How to prevent bonfire smoke nuisance

Do's

  • Only have a bonfire as a last resort. Reuse, recycle, and then dispose of it
  • Let your nearest neighbours know before you light your bonfire
  • Only burn material in small amounts, and for a short period.
  • Consider using an incinerator rather than an open bonfire, where possible
  • Choose the location of your bonfire carefully and have a spade, fork or hose pipe ready in case you need to extinguish the bonfire quickly
  • Be aware that other residents may also have regular bonfires. Although you may only have one a month, if each resident did this, it could result in a bonfire every day, which could be unreasonable so it’s important to talk with your neighbours
  • Use alternative methods, recycle other items, use the local household waste recycling centres, where possible
  • Consider shredding instead of burning as a suitable safeguard against identity fraud
  • If you are a keen gardener composting is a good alternative to burning.

Don'ts

  • DO NOT burn damp grass cuttings or other damp garden waste as this will produce thick smoke
  • DO NOT burn oily rags, rubber, plastics, foam, car tyres etc. as these will give rise to black toxic smoke
  • DO NOT light a bonfire when neighbours have hung out their washing or are enjoying their gardens. Be kind. Be considerate
  • DO NOT light a bonfire if the wind is blowing in the direction of your nearest neighbour. Only light a bonfire if the wind is blowing away from your neighbours
  • DO NOT leave a bonfire unattended. Never leave a bonfire once it is alight
  • DO NOT start a bonfire one hour before dusk
  • DO NOT allow your bonfire to smoulder for long periods of time, especially overnight. Ensure that you rake over the ashes to ensure the bonfire is extinguished.

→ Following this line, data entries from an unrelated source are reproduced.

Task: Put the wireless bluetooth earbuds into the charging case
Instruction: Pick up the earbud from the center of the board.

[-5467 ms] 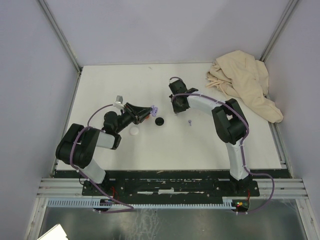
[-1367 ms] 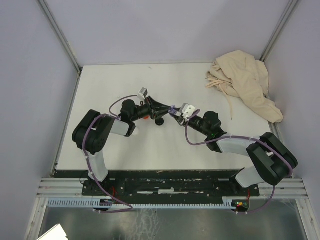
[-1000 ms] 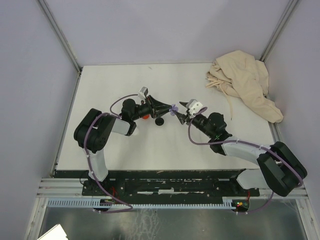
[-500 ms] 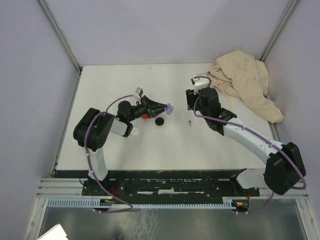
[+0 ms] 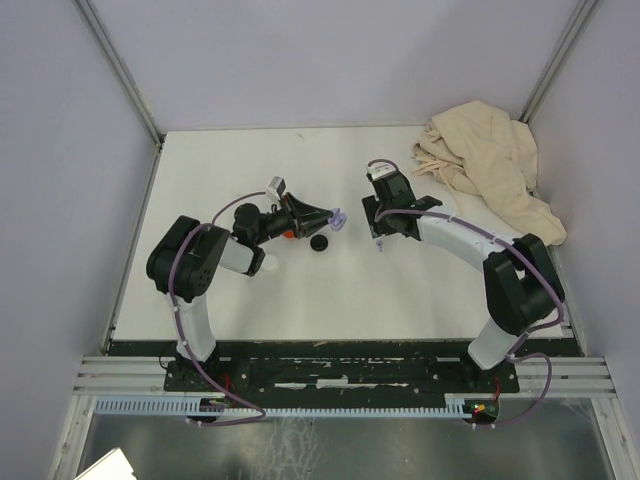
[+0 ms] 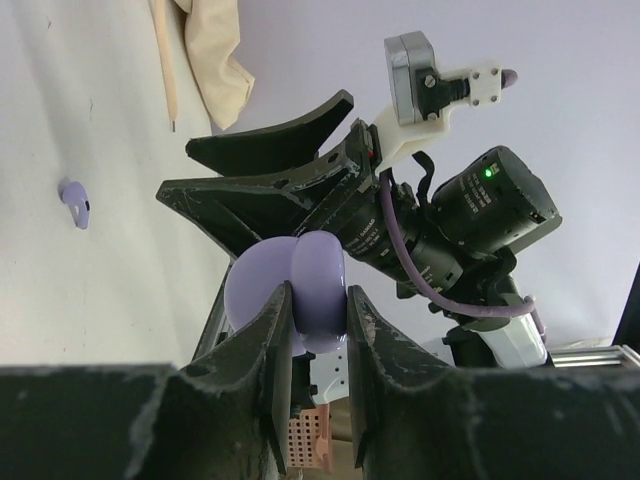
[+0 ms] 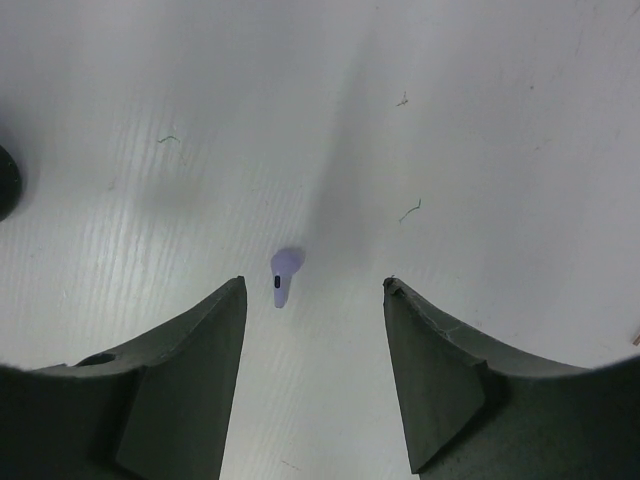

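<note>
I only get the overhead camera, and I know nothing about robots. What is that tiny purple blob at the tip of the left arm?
Observer: The left wrist view shows it up close. It is a rounded lavender charging case, pinched between the left fingers.
Operator: And the right arm, has it grabbed anything?
Observer: No. In the right wrist view the right fingers are spread apart, and a lavender earbud lies on the table in the gap between them, touching neither.
Operator: From up here that bud is just a speck. Any detail on it?
Observer: Yes, it has a small dark mark on its stem.
</note>
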Robot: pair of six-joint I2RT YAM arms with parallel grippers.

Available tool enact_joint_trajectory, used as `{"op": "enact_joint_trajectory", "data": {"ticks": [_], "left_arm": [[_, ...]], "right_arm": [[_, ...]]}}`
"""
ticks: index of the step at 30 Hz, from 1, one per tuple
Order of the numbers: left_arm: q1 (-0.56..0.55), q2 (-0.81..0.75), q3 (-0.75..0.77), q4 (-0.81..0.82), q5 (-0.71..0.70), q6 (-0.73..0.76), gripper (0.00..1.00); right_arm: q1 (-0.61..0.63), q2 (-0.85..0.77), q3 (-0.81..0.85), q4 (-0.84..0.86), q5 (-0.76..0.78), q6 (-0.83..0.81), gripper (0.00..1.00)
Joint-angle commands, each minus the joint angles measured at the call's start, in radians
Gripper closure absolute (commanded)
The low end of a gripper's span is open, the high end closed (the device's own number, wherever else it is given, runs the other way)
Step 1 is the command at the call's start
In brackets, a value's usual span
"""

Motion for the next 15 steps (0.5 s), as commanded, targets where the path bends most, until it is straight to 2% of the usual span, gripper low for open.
{"op": "enact_joint_trajectory", "data": {"ticks": [1, 7, 15], "left_arm": [[0.005, -0.007, -0.012, 0.064, 0.008, -0.011, 0.97], [0.005, -0.054, -0.019, 0.002, 0.014, 0.039, 0.97], [0.005, -0.077, -0.034, 0.003, 0.024, 0.049, 0.97]], "right_arm": [[-0.013, 0.041, 0.086, -0.047, -0.05, 0.012, 0.35], [-0.022, 0.134, 0.156, -0.105, -0.073, 0.017, 0.35], [-0.025, 0.196, 0.183, -0.133, -0.11, 0.012, 0.37]]}}
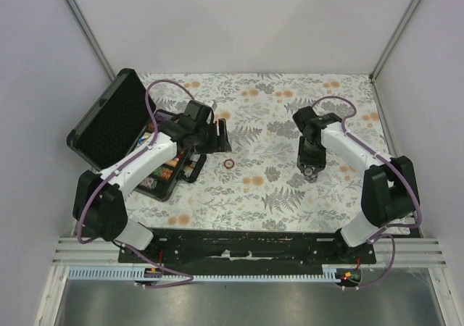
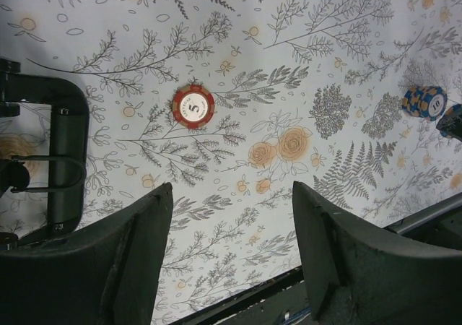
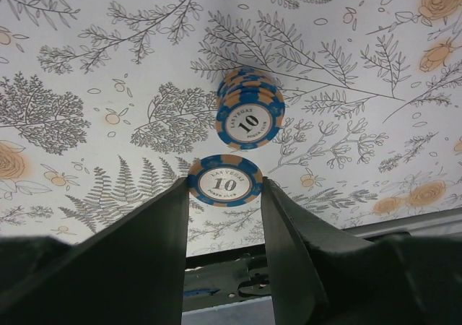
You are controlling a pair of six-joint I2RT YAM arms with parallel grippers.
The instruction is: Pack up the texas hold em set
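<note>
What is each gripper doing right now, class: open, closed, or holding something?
Left gripper: open, holding nothing.
Right gripper: closed on the blue 10 chip, pinched by its edges.

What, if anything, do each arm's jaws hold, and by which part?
Left arm: jaws open, nothing held. Right arm: jaws closed on a blue 10 chip, gripping opposite sides of its rim.
</note>
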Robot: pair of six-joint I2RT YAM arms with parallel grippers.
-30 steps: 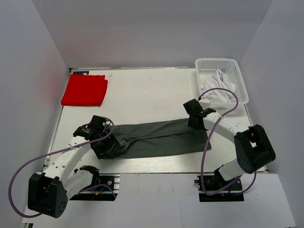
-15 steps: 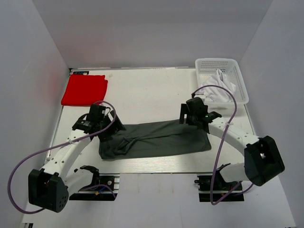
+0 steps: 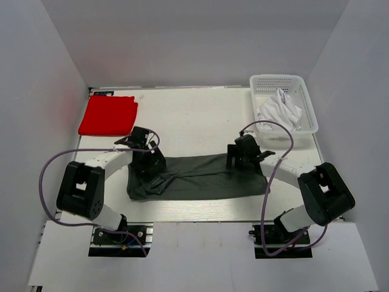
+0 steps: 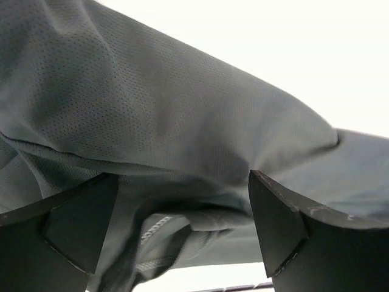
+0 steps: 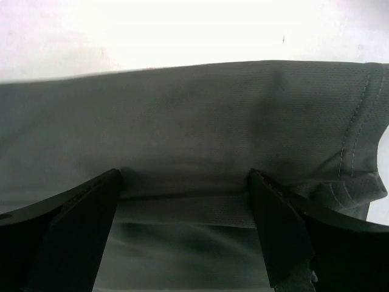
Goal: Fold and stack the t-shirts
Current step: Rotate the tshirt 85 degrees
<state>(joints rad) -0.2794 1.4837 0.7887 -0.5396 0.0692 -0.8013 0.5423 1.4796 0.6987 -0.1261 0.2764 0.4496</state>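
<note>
Top external view, from the left: a red t-shirt (image 3: 108, 115) lies folded into a neat, flat rectangle at the far-left corner of the pale table (image 3: 194, 115). Just behind it a small dark sticker (image 3: 100, 93) sits on the table edge, its writing too small to read.

The left claw (image 3: 148, 159) is down on the left end of the dark grey t-shirt (image 3: 200, 177), which lies as a long, low band across the middle of the table, rumpled and bunched at that end. In the left wrist view its black, wedge-shaped fingers (image 4: 73, 225) stand wide apart. Soft folds of fine, pinhole-mesh knit bulge in the gap, but nothing is pinched.

The right claw (image 3: 241, 155) rests at the shirt's far edge towards its right end. In the right wrist view its jaws are spread just as wide, straddling a flat fold of the same grey knit without clamping it. A stitched seam runs down the cloth on the right.

At the far-right corner stands a white plastic lattice basket (image 3: 276, 78), rectangular, with a crumpled white t-shirt (image 3: 278, 109) heaped inside.
</note>
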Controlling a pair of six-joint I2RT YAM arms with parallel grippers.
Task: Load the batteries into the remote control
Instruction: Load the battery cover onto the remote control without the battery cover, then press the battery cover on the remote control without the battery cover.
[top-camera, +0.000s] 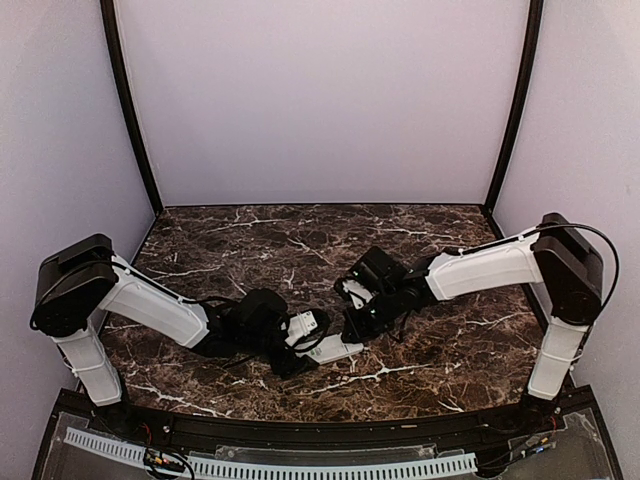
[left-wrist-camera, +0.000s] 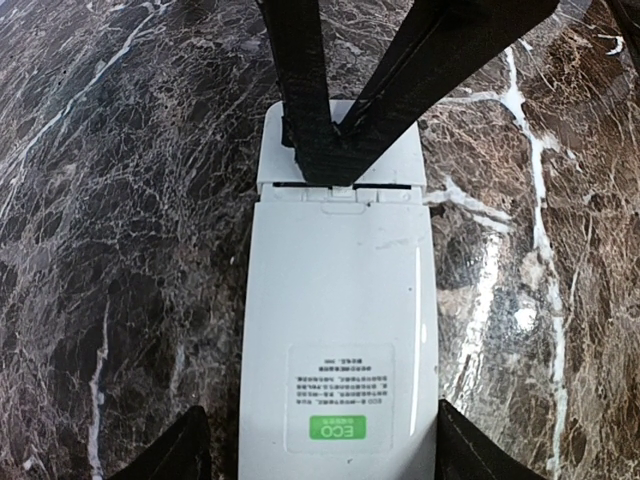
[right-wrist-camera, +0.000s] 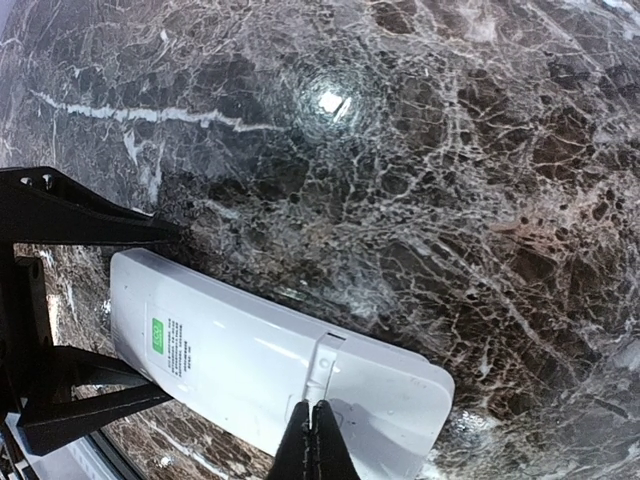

What if a bonfire is causing a nuisance?

If smoke from a bonfire is affecting you, firstly discuss the issue with the person(s) responsible. If this does not resolve the issue, report the matter to us.

Can I burn waste from my business?

There are some exemptions but, in general, commercial businesses including builders are not permitted to burn waste and are expected to adhere to strict government legislation regarding waste disposal.